Da redação
O governo brasileiro deseja acelerar a aprovação, no Congresso Nacional, do acordo comercial firmado entre Mercosul e União Europeia no último sábado (17). Segundo o vice-presidente e ministro do Desenvolvimento, Indústria, Comércio e Serviços, Geraldo Alckmin, o presidente Luiz Inácio Lula da Silva deve encaminhar nos próximos dias a proposta de adesão e internalização do tratado para a Câmara dos Deputados.
A iniciativa ganhou urgência após o Parlamento Europeu decidir, nesta quarta-feira (21), solicitar ao Tribunal de Justiça da União Europeia um parecer sobre a legalidade do acordo, em votação apertada: 334 votos a favor, 324 contra e 11 abstenções. Esse pedido paralisa a implementação do tratado, que ainda precisa ser aprovado pelos parlamentos dos 32 países envolvidos, incluindo os cinco do Mercosul e 27 europeus. O tribunal costuma demorar cerca de dois anos para emitir um parecer.
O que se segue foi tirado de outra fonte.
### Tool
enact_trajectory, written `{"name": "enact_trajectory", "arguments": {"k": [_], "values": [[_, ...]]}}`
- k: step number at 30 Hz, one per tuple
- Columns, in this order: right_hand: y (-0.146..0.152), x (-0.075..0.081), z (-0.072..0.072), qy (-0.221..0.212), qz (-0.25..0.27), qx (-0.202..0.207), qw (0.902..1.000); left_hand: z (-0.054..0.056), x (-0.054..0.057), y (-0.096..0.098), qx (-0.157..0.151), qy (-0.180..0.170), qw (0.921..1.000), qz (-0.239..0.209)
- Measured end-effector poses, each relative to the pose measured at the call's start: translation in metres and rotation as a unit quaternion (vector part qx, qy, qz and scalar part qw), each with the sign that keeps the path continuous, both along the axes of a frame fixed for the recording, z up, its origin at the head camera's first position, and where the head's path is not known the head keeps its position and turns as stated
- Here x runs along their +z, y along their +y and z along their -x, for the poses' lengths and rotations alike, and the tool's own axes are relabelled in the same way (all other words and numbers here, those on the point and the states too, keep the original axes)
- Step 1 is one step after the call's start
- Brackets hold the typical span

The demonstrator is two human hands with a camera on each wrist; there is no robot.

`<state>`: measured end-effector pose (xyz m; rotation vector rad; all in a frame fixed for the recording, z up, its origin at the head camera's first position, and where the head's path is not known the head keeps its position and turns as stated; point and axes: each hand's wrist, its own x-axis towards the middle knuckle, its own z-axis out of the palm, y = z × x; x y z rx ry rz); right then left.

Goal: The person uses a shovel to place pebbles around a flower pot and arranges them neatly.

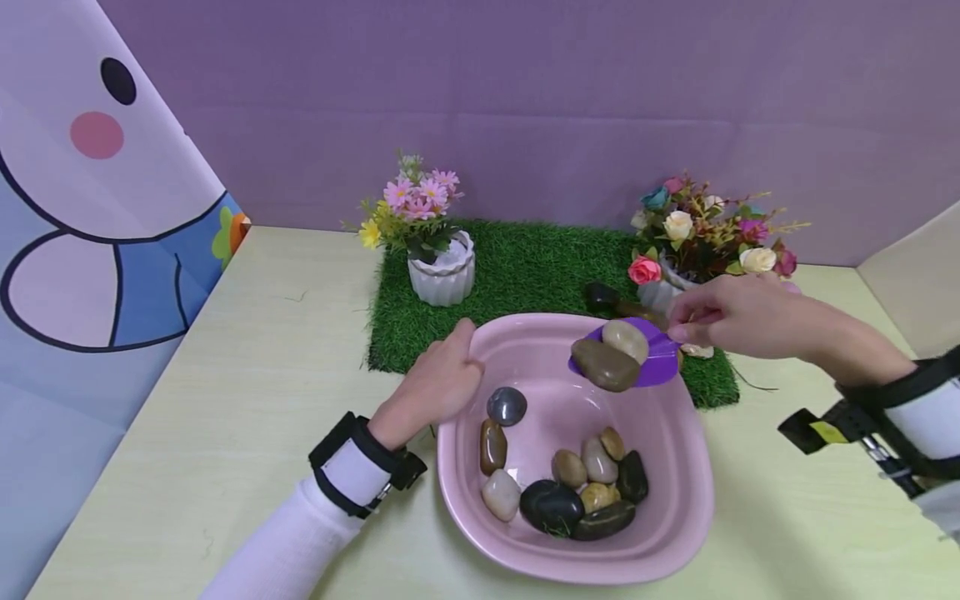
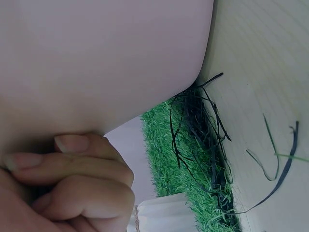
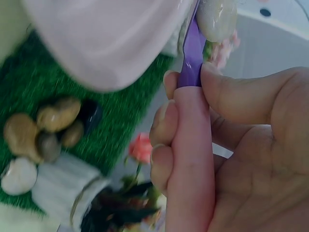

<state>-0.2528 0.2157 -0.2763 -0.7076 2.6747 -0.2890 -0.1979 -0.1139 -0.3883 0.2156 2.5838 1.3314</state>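
A pink basin sits partly over the front of the grass mat, with several smooth stones lying inside it. My left hand grips its left rim; in the left wrist view the curled fingers lie against the basin's outer wall. Above the basin's far right side, my right hand holds a purple toy shovel. The shovel's pink handle runs through the grasp in the right wrist view. On the blade rest a brown stone and a cream stone.
The green artificial grass mat lies behind the basin. A white pot of pink flowers stands on its left; another white pot with mixed roses stands right. Stones lie beside that pot. A purple backdrop rises behind.
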Motion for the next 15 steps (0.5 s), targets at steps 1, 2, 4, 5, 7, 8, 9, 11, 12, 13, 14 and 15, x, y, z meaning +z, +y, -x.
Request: {"name": "enact_trajectory", "arguments": {"k": [1, 2, 4, 5, 7, 8, 9, 11, 12, 13, 14, 15], "values": [[0.004, 0.0, 0.002, -0.002, -0.004, -0.009, 1.0, 0.0, 0.0, 0.0, 0.0, -0.001, 1.0, -0.002], [0.008, 0.0, 0.004, -0.01, -0.004, -0.021, 0.9997, 0.0, 0.0, 0.0, -0.001, -0.001, 1.0, -0.003], [0.016, 0.001, 0.007, -0.019, -0.006, -0.04, 0.999, 0.0, 0.001, 0.0, -0.002, -0.002, 1.0, -0.004], [0.02, 0.001, 0.009, -0.023, -0.008, -0.046, 0.9987, 0.0, 0.001, 0.0, -0.002, -0.002, 1.0, -0.004], [0.027, 0.001, 0.014, -0.023, -0.013, -0.054, 0.9982, 0.0, 0.001, 0.0, -0.002, -0.002, 1.0, -0.001], [0.03, 0.001, 0.016, -0.026, -0.013, -0.058, 0.9979, 0.0, 0.001, 0.0, -0.002, -0.002, 1.0, 0.001], [0.034, 0.001, 0.019, -0.023, -0.017, -0.056, 0.998, 0.0, 0.001, 0.0, -0.002, -0.003, 1.0, 0.003], [0.041, 0.001, 0.023, -0.024, -0.022, -0.063, 0.9975, 0.0, 0.001, 0.001, -0.001, -0.002, 1.0, 0.007], [0.045, 0.0, 0.025, -0.027, -0.022, -0.069, 0.997, 0.0, 0.001, 0.001, -0.002, -0.002, 1.0, 0.007], [0.049, 0.0, 0.027, -0.029, -0.022, -0.076, 0.9965, -0.001, 0.0, 0.001, -0.002, -0.003, 1.0, 0.006], [0.054, 0.0, 0.028, -0.031, -0.021, -0.081, 0.996, -0.001, 0.0, 0.001, -0.003, -0.003, 1.0, 0.005], [0.058, 0.0, 0.03, -0.034, -0.021, -0.086, 0.9955, -0.001, 0.0, 0.001, -0.003, -0.004, 1.0, 0.004]]}}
Alckmin afirmou que “o Brasil não vai parar” e seguirá com o processo de encaminhamento do acordo ao Legislativo. Ele destacou o apoio de lideranças europeias, como o chanceler alemão Friedrich Merz, que defendem a aprovação e implementação parcial do tratado até a decisão do tribunal. “Quanto mais rápido agirmos, melhor, pois isto pode permitir uma vigência transitória enquanto há a discussão judicial”, afirmou Alckmin.
O presidente da ApexBrasil, Jorge Viana, classificou a interrupção como preocupante após 26 anos de negociações, mas manteve otimismo. “Há, na Europa, um lobby muito grande contra produtos brasileiros. Respeitamos as diferenças, mas fizemos nosso dever de casa. Agora falta o Parlamento Europeu fazer o dele”, disse Viana, que pretende liderar uma campanha para melhorar a imagem do Brasil no continente europeu.
Segundo a ApexBrasil, a implementação do acordo pode aumentar as exportações brasileiras em cerca de US$ 7 bilhões, destacando oportunidades para setores como máquinas, autopeças e itens da indústria química, com expectativa de diversificação das vendas internacionais do país.